Midelt (Maroc), au mois de février 2012. L'ancienne Kasbah des Juifs. Le monastère est à gauche, à côté du poteau électrique avant la chaîne de l'Atlas. (Photo Nicolas Ballet; reproduction interdite)
Le portail du monastère Notre-Dame de l'Atlas, à Midelt (Photo N. Ballet, reproduction interdite)
A Midelt, le monastère Notre-Dame de l'Atlas où vit le frère Jean-Pierre, dernier survivant du drame de Tibhirine, est situé à deux pas de l'ancienne "Kasbah des juifs" (photo). Il n'existe plus aucune présence juive dans la ville de l'Atlas, depuis cinq ans et la mort, de sa belle mort, d'un habitant apprécié de tous pour sa mahia (alcool de figues) paraît-il légendaire. Le cimetière juif, gardé par un musulman comme partout ailleurs au Maroc, et protégé par des murs édifiés à la demande du roi, est à 500 mètres. L'un des anciens grands rabbins de Rabat y est enterré. Lors de notre dernier séjour, un grand pélerinage (hilloula) se déroulait dans la région, en présence de centaines de personnes venues du Canada, de France ou d'Israël.
Quelques Midelti ont conservé des photos de cette présence juive extrêmement ancienne et qui a décliné fortement à partir de 1948 (premiers départs pour le Neguev, après la création de l'Etat d'Israël). Dans notre livre, une ancienne habitante de Midelt, qui vit aujourd'hui dans le sud de la France, raconte être partie en 1968. Il semble qu'à cette époque, la population juive fût l'objet d'attitudes inhabituellement agressives de la part de la population locale - une conséquence indirecte des événements au Proche-Orient, peut-être. "Mais en dehors de cette période, la cohabitation a toujours été excellente" dit-elle. Un commerçant musulman, rencontré en février 2012 à Midelt, nous avait expliqué que les Juifs midelti étaient intégrés aux tribus berbères, le nom "Aït" précédant toujours leur patronyme. "Ils étaient comme des frères et nous regrettons beaucoup leur départ, cela mettait de la vie, de l'animation" dit-il.

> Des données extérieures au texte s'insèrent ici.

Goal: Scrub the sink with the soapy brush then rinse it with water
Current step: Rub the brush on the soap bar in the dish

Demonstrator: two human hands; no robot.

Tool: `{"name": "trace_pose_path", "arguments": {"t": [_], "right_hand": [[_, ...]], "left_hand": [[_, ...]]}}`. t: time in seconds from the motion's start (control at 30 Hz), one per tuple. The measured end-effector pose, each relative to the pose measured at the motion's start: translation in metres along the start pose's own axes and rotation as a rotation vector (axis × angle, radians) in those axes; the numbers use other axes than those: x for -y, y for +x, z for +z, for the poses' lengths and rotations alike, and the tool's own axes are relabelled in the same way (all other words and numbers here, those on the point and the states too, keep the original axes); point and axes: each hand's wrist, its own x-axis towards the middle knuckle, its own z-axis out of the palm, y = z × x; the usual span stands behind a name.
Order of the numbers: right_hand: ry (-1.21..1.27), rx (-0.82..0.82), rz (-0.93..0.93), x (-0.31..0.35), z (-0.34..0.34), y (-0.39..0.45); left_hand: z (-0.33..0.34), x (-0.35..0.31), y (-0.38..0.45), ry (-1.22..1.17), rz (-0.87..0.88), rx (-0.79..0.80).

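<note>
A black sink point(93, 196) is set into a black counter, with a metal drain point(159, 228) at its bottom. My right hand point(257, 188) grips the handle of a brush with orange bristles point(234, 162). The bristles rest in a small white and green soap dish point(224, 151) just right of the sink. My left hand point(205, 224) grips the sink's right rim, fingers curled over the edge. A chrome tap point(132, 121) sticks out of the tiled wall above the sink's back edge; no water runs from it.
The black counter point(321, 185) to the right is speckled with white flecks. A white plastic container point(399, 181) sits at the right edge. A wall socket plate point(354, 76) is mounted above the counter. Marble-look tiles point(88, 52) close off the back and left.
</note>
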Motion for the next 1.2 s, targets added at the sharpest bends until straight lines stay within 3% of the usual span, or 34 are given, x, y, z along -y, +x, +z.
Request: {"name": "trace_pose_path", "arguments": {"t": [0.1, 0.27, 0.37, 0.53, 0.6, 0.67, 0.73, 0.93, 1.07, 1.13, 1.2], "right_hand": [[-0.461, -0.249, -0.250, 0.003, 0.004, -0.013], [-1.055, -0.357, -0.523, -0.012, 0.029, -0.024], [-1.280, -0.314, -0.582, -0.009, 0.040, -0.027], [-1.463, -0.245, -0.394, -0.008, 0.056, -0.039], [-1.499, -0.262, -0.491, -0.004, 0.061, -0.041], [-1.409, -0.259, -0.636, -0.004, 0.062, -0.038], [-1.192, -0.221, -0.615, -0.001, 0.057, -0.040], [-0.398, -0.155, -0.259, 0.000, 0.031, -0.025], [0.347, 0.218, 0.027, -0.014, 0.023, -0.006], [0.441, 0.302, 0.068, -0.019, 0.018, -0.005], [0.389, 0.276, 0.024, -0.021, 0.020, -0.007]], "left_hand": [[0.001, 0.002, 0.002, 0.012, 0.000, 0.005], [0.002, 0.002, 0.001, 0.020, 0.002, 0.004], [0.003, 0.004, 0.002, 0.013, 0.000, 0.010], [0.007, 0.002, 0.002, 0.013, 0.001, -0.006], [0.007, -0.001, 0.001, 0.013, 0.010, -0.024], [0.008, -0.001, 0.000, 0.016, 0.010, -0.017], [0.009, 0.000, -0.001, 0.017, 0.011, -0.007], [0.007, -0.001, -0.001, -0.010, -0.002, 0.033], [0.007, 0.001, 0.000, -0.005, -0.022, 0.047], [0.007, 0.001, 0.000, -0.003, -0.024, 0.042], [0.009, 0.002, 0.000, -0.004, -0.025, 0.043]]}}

Lors de l'un de nos entretiens, j'avais posé la question à frère Jean-Pierre sur la disparition de cette présence juive et il m'avait simplement répondu : "Ce serait beau si l'on pouvait avoir un dialogue à trois".
L'ouvrage L'esprit de Tibhirine montre pour la première fois que cette ouverture au dialogue qui est la marque de ces moines partis comme des aventuriers en Algérie en 1964, a des liens, nombreux et profonds, avec le judaïsme. Dans le chapitre 2 de notre livre, qui retrace l'itinéraire spirituel de frère Jean-Pierre, né en Moselle, ce dernier raconte sa très grande proximité avec les familles juives ashkenazes de son village de Buding. Des anecdotes souvent très émouvantes y sont rapportées. Il était marqué par leur spiritualité et leurs gestes de générosité. Des images lui sont restées, comme pour Rosh Hashana.
J'ajouterais celle de la principale prière du judaïsme, la amida, que nous a rappelée le grand rabbin sépharade d'Israël, Shlomo Amar, lorsque nous l'avons longuement interviewé pour Le Progrès, lors de sa venue à Lyon, il y a quinze jours. Durant cette prière, le fidèle fait trois pas en arrière, puis un pas en avant. "C'est un symbole de l'attitude que nous devons adopter face à chacun dans la vie : pour amener l'autre à faire des concessions, il faut d'abord se mettre en retrait, le laisser exprimer son point de vue, lui faire une place. Ainsi peut progresser la paix entre les peuples".
Cette philosophie de la vie, c'est aussi celle de Tibhirine.